WHAT YOU NEED TO DO: Two lines below mark the span: the one containing "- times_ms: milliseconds" and the one containing "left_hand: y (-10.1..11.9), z". Set down both, plus every line between, exactly as they stand, and nothing else.

Records contained in a dataset:
▽

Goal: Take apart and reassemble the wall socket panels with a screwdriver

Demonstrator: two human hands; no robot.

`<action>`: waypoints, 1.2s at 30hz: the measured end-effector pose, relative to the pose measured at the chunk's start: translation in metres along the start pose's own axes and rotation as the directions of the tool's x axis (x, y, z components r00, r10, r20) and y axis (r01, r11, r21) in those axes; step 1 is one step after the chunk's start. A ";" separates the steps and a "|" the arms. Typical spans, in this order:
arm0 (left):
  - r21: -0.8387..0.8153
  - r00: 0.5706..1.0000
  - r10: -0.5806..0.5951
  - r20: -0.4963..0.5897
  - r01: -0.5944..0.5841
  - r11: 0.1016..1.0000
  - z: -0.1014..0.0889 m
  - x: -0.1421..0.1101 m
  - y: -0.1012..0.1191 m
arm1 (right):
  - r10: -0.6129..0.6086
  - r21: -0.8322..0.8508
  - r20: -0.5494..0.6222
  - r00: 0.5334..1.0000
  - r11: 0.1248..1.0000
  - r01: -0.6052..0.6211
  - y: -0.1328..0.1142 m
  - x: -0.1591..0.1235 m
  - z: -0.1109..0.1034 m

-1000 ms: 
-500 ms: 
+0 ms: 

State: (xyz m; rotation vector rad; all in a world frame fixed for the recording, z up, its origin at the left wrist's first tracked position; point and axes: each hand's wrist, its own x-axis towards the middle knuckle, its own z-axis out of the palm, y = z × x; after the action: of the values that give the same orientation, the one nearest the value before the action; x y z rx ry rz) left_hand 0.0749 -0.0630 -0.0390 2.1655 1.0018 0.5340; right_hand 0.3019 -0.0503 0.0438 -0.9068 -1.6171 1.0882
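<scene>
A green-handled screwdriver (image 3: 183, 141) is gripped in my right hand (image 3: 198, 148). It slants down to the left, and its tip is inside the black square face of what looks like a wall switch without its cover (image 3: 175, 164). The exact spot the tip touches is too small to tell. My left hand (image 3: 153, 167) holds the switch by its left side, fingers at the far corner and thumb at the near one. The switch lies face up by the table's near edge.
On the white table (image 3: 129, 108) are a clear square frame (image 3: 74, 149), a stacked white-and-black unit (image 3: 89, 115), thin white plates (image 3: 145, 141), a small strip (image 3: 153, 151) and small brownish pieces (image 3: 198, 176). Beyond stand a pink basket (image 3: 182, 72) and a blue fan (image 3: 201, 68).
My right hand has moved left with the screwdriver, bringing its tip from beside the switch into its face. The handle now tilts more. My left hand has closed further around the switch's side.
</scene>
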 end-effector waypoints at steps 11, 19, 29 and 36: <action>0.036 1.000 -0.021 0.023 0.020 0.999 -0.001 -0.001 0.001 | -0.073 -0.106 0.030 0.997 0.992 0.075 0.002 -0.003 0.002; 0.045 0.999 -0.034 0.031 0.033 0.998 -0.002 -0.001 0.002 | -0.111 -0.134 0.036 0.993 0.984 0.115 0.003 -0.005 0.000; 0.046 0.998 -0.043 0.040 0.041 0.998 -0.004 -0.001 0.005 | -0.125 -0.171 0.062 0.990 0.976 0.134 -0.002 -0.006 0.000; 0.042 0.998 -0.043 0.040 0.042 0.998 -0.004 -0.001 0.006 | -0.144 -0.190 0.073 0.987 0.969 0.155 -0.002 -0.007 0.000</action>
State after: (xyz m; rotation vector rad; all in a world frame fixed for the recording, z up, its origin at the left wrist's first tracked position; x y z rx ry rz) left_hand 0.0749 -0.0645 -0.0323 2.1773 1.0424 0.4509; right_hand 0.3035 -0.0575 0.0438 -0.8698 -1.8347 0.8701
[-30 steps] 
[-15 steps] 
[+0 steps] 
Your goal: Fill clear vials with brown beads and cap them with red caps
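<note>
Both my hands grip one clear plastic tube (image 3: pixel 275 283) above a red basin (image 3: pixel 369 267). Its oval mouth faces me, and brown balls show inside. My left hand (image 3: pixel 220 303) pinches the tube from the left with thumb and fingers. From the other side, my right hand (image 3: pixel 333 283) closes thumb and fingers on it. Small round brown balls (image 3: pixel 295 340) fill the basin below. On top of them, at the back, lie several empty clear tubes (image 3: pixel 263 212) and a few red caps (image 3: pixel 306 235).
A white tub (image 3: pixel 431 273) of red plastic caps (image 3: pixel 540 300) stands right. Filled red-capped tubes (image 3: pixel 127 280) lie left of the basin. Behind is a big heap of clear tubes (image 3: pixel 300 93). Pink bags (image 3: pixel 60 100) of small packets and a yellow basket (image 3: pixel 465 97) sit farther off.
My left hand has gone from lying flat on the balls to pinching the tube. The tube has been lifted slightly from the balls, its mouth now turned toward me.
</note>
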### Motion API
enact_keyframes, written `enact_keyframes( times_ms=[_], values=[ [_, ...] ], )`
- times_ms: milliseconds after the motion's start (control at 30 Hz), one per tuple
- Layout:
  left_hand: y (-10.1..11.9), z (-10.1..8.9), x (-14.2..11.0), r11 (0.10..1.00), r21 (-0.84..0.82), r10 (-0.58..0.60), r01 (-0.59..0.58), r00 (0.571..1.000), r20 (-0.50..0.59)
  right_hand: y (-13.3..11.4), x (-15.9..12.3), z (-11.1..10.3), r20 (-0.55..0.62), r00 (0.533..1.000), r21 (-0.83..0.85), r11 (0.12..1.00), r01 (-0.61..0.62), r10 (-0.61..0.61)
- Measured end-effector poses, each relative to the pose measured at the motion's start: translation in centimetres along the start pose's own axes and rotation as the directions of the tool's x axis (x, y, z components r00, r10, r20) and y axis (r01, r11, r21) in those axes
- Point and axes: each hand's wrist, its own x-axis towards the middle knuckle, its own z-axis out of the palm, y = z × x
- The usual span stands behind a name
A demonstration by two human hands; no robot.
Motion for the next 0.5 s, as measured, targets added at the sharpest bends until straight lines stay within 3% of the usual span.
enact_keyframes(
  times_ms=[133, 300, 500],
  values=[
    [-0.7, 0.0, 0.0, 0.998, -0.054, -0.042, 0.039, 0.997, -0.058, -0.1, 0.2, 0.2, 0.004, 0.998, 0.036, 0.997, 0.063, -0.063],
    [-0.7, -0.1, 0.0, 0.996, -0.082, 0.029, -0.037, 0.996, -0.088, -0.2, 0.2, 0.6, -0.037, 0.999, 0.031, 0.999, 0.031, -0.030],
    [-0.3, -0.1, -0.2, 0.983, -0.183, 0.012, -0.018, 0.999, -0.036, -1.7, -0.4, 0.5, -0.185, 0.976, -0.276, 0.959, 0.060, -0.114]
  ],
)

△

SOLUTION TO THIS TASK:
- times_ms: milliseconds after the motion's start (control at 30 Hz), one per tuple
- Layout:
  left_hand: y (-10.1..11.9), z (-10.1..8.9), x (-14.2..11.0), r11 (0.10..1.00), r21 (-0.84..0.82), r10 (-0.58..0.60), r01 (-0.59..0.58), r00 (0.571..1.000), r20 (-0.50..0.59)

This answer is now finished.